--- START ---

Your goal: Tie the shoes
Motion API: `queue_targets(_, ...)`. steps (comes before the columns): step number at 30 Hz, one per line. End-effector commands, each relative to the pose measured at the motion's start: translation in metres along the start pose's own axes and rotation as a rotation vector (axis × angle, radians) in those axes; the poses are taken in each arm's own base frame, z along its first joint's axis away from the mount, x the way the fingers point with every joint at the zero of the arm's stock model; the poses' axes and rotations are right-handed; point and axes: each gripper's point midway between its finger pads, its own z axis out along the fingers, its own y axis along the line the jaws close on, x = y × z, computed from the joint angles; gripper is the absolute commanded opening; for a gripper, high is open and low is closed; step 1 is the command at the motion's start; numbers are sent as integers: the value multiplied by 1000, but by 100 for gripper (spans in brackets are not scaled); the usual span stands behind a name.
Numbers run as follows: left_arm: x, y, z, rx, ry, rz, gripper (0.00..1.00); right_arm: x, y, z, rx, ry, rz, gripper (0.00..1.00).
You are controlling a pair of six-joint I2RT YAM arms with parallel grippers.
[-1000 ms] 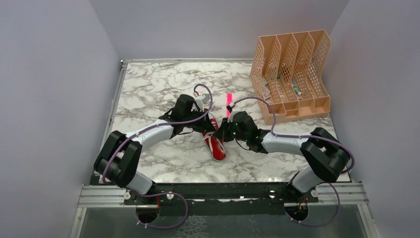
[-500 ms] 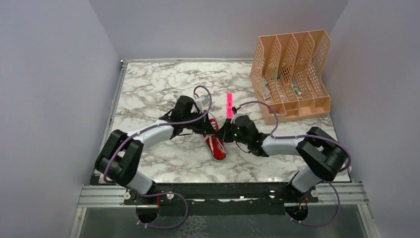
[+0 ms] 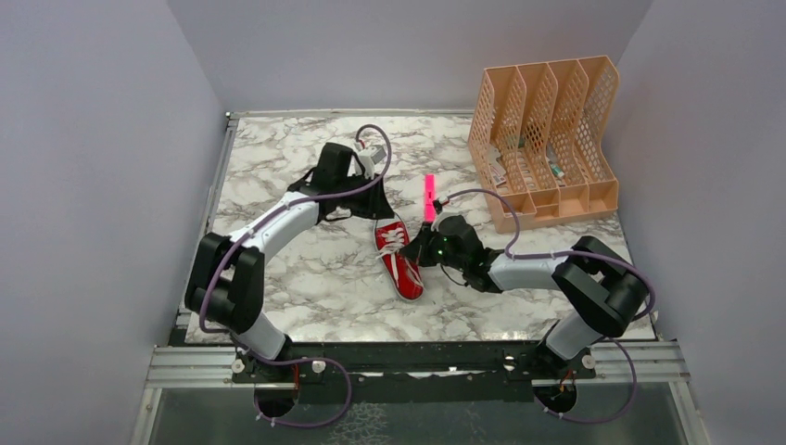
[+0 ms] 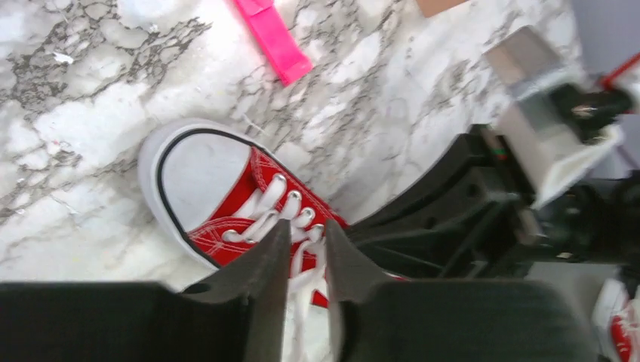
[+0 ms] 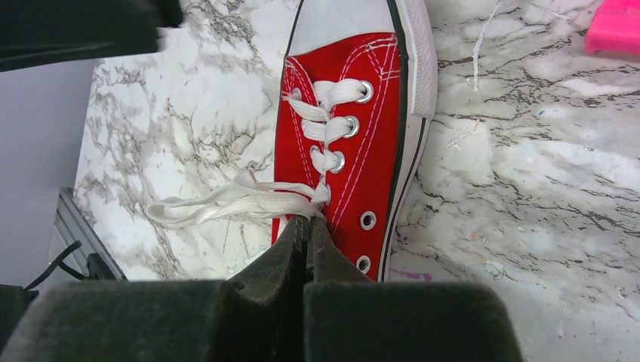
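The red shoe (image 3: pixel 399 262) with a white toe cap lies mid-table, toe toward the back. In the right wrist view my right gripper (image 5: pixel 306 221) is shut on the white laces (image 5: pixel 226 200) where they bunch at the shoe (image 5: pixel 362 128); loops trail off to the left. From above, the right gripper (image 3: pixel 420 252) sits against the shoe's right side. My left gripper (image 3: pixel 363 213) hangs just behind and left of the toe. Its jaws stand a little apart (image 4: pixel 306 228), and the shoe (image 4: pixel 198 167) and its laces show through the gap below.
A pink marker (image 3: pixel 429 196) lies just behind the shoe, also visible as the marker (image 4: pixel 274 41) in the left wrist view. An orange file organizer (image 3: pixel 547 139) stands at the back right. Grey walls close in on three sides of the marble table (image 3: pixel 278 158).
My left gripper has opened, let go at the shoe and drawn back up and to the left, uncovering the laces. The right gripper has stayed shut at the shoe.
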Motion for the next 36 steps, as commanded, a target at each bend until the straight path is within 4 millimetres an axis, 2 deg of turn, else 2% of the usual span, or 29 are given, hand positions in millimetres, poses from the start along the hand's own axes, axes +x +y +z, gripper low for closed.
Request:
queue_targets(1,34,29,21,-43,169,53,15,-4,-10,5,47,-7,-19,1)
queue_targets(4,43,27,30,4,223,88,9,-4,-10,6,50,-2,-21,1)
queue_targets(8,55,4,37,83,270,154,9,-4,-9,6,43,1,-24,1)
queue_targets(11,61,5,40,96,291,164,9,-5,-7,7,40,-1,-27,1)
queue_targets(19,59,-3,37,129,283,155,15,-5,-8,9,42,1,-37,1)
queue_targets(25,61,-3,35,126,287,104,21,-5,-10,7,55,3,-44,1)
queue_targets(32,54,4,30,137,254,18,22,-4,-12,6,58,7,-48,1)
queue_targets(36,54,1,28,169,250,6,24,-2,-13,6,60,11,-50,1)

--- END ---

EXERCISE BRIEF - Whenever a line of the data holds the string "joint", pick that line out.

EXERCISE SOLUTION -
Motion API: `queue_targets(_, ...)`. steps (comes before the columns): step number at 30 Hz, one per line. End-effector commands, each relative to the pose measured at the motion's start: translation in metres along the start pose's own axes and rotation as a rotation vector (axis × angle, radians) in those axes; the poses are taken in each arm's own base frame, z along its first joint's axis away from the mount, x the way the fingers point with every joint at the zero of the arm's stock model; the poses' axes and rotations are right-handed; point and axes: each gripper's point midway between its finger pads, its own z axis out along the fingers, its own y axis along the line the jaws close on, x = y × z, computed from the joint angles; gripper is the absolute commanded opening; for a gripper, high is open and low is closed; step 1 is the command at the motion's start; numbers are sent as integers: the value multiplied by 1000, but by 100 for gripper (spans in brackets are not scaled); the usual span stands behind a name.
You are controlling a pair of six-joint I2RT YAM arms with parallel grippers.

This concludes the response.